Information provided =

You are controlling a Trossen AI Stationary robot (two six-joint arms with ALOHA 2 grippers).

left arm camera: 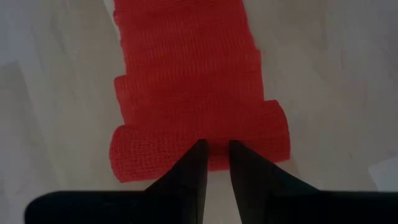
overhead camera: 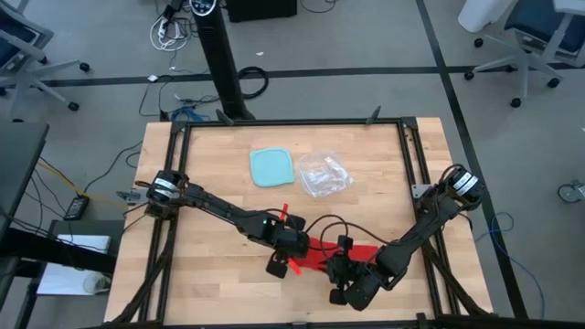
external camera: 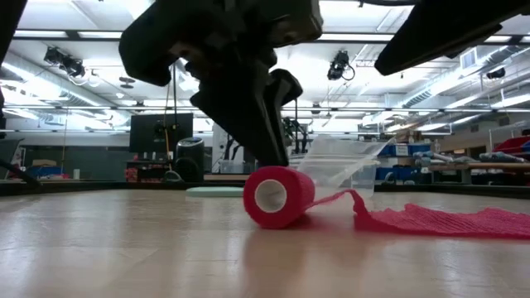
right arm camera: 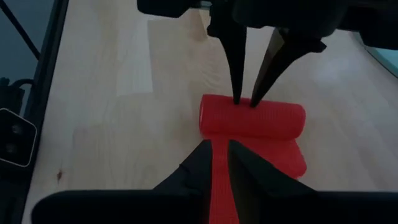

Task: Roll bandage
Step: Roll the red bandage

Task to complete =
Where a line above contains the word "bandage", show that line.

Response box =
Task: Roll bandage
Step: Roll the red bandage

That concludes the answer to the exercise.